The Tax Court ruled that the application brought by the Applicant (although unconventional) constituted the type of appropriate legal proceedings before a court that was envisaged by the SCA in the Oudekraal Estates case when determining the necessary forum for the challenge of unlawful administrative action. As such, it was held that the proceedings before the Tax Court were capable of setting aside an invalid administrative act taken by SARS, which would include the decision by SARS to disallow the Applicant’s objection.

In this case, the legal basis in terms of which SARS’ decision was to be set aside was Rule 56 of the Tax Court Rules, which provides the Tax Court with a discretion in determining whether an order in terms of section 129(2) of the TAA should be granted. However, in coming to its decision, the Tax Court found that it could not exercise its discretion in favour of the Applicant for two reasons.

Firstly, SARS had contended that one of the reasons for its delay in complying with the High Court’s order was the negative impact that the national lockdown, caused by the COVID-19 pandemic, had on SARS’ administration and operations. The Tax Court conceded that this explanation given by SARS for its default constituted “good cause” for the delays that it had caused.

Second, neither of the parties before the Tax Court presented arguments pertaining to the merits of the case, as a result of which the Court was unable to make a pronouncement on the success or failure of the Applicant’s objection to SARS’ assessments for the 2013 and 2014 years of assessment.

In the result, the Court dismissed the application for the default order that was sought by the Applicant. However, in taking cognisance of SARS’ “dilatory and utterly disrespectful” approach to the dispute proceedings between it and the Applicant, the court granted a punitive cost order against SARS.


Rule 56 of the Tax Court Rules makes provision for a default order to be granted against either SARS or a taxpayer in the event that the time periods and obligations imposed by the TAA are not adhered to. This type of relief may prove very beneficial to a taxpayer, provided that they can prove that the failure by SARS to comply with its obligations cannot be justified. In this case, it is likely that the Applicant would have been granted the default order had the COVID-19 pandemic not had such a significant impact on the proper functioning of the South African economy as a whole.

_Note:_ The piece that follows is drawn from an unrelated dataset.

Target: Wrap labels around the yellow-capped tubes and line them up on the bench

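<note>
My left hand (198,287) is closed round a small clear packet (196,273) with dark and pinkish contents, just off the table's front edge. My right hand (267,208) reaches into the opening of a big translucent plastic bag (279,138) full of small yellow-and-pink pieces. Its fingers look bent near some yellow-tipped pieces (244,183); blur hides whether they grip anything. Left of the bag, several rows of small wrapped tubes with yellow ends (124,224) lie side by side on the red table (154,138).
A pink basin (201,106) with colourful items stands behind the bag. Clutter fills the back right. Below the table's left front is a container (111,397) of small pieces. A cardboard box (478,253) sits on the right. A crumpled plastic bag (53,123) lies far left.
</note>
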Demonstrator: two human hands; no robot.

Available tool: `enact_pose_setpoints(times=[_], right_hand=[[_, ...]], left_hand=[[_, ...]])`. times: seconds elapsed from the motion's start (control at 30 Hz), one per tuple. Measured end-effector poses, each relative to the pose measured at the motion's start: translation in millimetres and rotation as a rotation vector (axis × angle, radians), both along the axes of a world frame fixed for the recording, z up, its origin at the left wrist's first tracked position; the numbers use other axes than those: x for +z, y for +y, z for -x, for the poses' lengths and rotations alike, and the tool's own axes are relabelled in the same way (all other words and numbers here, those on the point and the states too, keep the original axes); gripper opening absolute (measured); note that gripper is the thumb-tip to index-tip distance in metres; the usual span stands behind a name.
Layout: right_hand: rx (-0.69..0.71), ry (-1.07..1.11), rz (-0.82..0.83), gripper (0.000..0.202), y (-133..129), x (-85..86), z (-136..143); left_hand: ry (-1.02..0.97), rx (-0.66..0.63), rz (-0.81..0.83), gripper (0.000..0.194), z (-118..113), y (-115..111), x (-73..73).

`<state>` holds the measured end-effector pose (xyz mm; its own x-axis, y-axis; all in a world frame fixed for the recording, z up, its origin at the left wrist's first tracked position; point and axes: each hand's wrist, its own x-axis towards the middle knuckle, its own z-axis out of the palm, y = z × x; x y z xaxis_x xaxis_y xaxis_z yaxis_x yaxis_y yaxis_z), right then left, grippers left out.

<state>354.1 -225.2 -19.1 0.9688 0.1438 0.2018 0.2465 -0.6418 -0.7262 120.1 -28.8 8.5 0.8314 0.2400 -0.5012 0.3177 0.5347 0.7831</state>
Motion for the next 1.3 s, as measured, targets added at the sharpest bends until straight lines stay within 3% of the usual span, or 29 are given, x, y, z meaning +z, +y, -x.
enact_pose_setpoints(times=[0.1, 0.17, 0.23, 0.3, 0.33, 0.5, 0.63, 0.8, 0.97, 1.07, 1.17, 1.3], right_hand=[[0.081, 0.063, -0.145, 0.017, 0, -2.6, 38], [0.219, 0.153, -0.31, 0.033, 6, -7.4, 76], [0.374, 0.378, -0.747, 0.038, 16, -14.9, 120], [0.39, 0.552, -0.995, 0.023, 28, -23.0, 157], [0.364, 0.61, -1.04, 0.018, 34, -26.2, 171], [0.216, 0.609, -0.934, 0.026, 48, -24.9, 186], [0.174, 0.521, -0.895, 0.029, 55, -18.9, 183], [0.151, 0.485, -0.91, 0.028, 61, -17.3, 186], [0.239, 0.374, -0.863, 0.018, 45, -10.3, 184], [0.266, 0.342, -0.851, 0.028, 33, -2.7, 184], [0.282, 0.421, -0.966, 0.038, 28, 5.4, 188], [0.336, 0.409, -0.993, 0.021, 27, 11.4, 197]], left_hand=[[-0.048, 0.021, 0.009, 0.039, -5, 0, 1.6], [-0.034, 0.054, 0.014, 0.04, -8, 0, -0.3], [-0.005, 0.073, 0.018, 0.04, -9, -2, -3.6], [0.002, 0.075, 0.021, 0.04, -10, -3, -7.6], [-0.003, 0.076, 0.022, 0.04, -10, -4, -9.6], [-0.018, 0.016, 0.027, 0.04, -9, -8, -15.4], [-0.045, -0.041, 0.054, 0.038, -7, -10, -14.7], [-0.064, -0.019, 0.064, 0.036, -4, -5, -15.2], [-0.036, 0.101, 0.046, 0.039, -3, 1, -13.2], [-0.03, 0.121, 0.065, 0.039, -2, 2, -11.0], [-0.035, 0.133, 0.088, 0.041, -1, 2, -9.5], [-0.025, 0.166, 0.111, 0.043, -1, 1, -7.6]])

However, it is worth noting that when a default order is denied, a taxpayer is not without further remedies as the taxpayer is still entitled to approach the Tax Court to have the merits of its case properly ventilated. To the extent that the taxpayer’s arguments have merit, it may be successful in the Tax Court and, as pointed out by the court in this case, the taxpayer may be entitled to a punitive cost order.

Interestingly, this case appears to be one of the first Tax Court cases to expressly deal with the collateral challenge issue. A collateral challenge may be used to test the validity of an administrative act and “will generally arise where the subject is sought to be coerced by a public authority into compliance with an unlawful administrative act” (para 32 of the Oudekraal Estates case).